Following numerous case law, a novel provision in the Companies Act 71 of 2008 was introduced to give recognition of the court's ability to disregard a company’s separate legal personality. It is important to note, however, that this provision has not replaced the common law piercing the veil remedy but rather that they run in tandem. Section 20(9) of the Act allows an interested person to approach the court for an application to declare the company not to be a juristic person, thereby attributing liability to shareholders or directors, where there has been an ‘unconscionable abuse’ of separate legal personality. Section 20(9) also empowers the court to make any further order that the court considers appropriate and does not require, as the common law, that the remedy is of last resort. This is the first time in our law that there has been statutory recognition of the remedy to pierce the corporate veil of a company. The Act has however failed to define what constitutes an ‘unconscionable abuse’ of separate legal personality and therefore, the common law principles which have been developed serve as a useful guideline for the courts. In the case of Ex Parte Gore, the court decided to pierce the corporate veil in terms of section 20(9) of the Act and confirmed that this section is much wider than the common law remedy and allows an application to be brought concerning any abuse relating to the incorporation of the company, use of the company or any act by or on behalf of the company which leads to an unconscionable abuse of separate legal personality which must be in respect of a particular right, obligation or liability. The court furthermore confirmed the balancing act approach taken in Cape Pacific which requires weighing up the importance of giving effect to juristic personality against the adverse and moral effects of countenancing an unconscionable abuse of the separate legal personality. It is clear from this that under the statutory remedy, the court will not pierce the veil where the company has not yet done anything or carried out its purpose. Moreover, the courts have retained a balancing act to ensure the fundamental principles of separate legal personality are protected and only disregarded when the balance tips in favour of mitigating the abuse of this privilege.

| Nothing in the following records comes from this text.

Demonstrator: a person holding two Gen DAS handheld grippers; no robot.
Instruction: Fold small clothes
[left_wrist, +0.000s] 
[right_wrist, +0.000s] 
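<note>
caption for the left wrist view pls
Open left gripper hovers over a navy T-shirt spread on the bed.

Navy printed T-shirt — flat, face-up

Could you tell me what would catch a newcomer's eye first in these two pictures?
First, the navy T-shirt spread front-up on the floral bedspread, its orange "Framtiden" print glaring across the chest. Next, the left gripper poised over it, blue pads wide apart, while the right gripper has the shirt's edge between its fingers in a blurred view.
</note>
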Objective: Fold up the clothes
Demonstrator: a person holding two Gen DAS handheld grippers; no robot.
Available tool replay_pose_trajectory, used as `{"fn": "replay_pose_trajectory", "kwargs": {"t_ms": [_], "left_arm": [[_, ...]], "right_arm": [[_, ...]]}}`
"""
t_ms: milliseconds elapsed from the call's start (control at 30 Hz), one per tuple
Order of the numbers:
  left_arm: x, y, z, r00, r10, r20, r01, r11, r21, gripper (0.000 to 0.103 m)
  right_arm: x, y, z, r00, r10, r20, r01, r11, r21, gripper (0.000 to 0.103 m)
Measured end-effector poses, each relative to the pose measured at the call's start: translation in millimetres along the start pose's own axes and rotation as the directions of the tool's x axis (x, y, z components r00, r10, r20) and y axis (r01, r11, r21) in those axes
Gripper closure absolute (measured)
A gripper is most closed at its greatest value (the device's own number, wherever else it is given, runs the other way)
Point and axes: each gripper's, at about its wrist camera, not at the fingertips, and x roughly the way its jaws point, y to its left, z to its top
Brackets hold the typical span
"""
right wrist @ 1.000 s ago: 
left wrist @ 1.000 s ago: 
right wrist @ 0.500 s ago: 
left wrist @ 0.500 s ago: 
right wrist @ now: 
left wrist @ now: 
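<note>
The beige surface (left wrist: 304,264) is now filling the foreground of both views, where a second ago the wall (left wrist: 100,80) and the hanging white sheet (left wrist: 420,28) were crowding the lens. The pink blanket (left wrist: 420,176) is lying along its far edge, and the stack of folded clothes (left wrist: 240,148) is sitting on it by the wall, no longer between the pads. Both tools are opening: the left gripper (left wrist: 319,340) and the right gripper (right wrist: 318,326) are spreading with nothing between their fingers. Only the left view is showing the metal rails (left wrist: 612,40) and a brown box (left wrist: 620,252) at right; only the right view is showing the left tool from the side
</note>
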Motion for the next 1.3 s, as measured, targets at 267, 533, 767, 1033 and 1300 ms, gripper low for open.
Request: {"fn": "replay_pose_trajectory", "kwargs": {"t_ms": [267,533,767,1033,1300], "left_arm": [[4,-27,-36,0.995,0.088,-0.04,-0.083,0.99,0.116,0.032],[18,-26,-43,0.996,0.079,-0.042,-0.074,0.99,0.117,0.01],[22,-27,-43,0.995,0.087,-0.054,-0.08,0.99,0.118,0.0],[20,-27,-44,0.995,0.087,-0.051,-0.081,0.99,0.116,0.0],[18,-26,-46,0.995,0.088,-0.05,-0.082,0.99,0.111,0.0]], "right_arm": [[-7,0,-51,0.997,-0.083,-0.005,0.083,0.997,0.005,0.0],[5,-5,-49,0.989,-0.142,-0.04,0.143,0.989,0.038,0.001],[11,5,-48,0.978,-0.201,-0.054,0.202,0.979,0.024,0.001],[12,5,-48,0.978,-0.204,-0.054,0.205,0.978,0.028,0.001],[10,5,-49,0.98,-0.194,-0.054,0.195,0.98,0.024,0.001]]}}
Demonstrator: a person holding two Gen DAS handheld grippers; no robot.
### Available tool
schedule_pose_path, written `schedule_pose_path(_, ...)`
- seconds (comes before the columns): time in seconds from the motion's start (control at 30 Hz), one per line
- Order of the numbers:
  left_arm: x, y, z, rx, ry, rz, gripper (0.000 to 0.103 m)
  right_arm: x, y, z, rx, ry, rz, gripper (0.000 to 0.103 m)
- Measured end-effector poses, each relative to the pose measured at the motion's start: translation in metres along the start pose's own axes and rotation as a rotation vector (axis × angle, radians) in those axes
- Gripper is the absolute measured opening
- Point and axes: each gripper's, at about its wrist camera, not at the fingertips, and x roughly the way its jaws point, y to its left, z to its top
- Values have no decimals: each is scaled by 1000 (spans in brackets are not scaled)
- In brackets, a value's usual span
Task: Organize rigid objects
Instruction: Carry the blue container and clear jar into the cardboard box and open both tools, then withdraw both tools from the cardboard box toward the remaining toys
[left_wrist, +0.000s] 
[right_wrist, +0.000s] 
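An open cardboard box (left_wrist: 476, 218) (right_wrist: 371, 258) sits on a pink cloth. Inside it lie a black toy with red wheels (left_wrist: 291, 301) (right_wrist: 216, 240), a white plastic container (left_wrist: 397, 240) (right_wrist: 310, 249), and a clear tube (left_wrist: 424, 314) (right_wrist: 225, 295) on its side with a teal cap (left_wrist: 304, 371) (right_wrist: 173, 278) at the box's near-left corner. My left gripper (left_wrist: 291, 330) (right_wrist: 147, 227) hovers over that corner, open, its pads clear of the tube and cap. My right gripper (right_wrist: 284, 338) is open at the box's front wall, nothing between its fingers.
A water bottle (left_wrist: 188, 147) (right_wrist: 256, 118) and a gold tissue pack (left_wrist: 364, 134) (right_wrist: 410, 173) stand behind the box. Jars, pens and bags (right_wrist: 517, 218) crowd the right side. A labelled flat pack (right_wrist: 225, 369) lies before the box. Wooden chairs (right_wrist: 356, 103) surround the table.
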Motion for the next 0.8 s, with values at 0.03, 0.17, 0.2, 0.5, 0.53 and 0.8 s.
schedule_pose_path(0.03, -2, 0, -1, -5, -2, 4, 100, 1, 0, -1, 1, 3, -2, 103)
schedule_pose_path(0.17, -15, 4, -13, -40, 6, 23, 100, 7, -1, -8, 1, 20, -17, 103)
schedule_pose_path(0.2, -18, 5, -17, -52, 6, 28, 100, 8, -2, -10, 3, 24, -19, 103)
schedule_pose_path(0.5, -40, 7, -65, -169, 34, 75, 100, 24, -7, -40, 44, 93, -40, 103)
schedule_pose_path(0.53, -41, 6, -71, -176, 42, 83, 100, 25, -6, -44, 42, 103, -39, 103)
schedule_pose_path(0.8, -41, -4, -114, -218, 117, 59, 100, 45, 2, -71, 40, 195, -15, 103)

It is submitted that the court's recognition of the extremity of this remedy and the guiding principles from Cape Pacific of a balancing act approach based on the facts of the case will place no threat to the principle of separate legal personality unless the court is certain that the harm that has been caused overrides the need to uphold the principle. Companies who act in conformity with the law and who do not abuse the privilege of separate legal personality are under no threat from the development of exceptions to this principle and the safeguards that have been put in place by the courts and the legislature have ensured that the solid foundation on which company law has rested is not threatened. An absolute privilege of separate legal personality opens the floodgates to all types of abuses by directors and shareholders who use companies as a guise for protection from personal liability and exceptions by the court and legislature to this principle do not threaten to destroy the foundation on which company law has rested but rather to ensure that this foundation is respected and not abused. Although the Act allows the remedy whenever it is justified, the courts must maintain the drastic extent of the remedy and the importance of upholding separate legal personality except in instances where policy considerations demand a piercing of the veil.